**ASSIGNMENT**
Print out the full material below, exact in every line, with no images included.

**DATA PROVIDED**
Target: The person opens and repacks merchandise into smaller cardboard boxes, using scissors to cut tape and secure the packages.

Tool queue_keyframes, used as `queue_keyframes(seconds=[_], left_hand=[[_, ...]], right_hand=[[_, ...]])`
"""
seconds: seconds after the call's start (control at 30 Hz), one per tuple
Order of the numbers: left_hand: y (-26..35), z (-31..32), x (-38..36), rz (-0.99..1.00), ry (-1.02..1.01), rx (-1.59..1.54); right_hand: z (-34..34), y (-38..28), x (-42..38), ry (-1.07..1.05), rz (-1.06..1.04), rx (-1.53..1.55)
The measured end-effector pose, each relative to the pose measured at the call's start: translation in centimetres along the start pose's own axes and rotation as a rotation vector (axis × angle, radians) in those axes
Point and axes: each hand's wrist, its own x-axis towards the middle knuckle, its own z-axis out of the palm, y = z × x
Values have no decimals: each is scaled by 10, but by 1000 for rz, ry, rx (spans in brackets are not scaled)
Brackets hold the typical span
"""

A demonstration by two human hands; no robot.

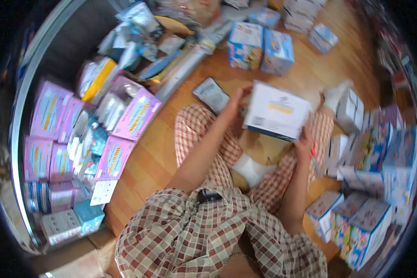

**COMPLETED TASK**
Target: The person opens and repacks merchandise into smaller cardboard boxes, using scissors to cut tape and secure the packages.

Tool queue_keyframes, used as `queue_keyframes(seconds=[_], left_hand=[[_, ...]], right_hand=[[_, ...]])`
"""
seconds: seconds after the call's start (control at 30 Hz), one per tuple
Order of the numbers: left_hand: y (-26..35), z (-31..32), x (-38..36), rz (-0.99..1.00), ry (-1.02..1.01), rx (-1.59..1.54); right_hand: z (-34..34), y (-38..28), x (-42..38), ry (-1.07..1.05), rz (-1.06..1.04), rx (-1.53..1.55)
The measured end-effector pose, each relative to the pose measured at the call's start: translation in centimetres along the start pose's own axes and rotation as a rotation vector (axis × angle, radians) in those axes
Point and axes: each hand's wrist, its own x-axis towards the middle knuckle, its own z-axis out of the palm, y = z × x
Values have no decimals: each is scaled by 10, but by 1000 for rz, ry, rx (spans in brackets are not scaled)
Brackets hold the typical span
"""

A demonstration by two human hands; no robot.

Nothing more is needed to complete the output.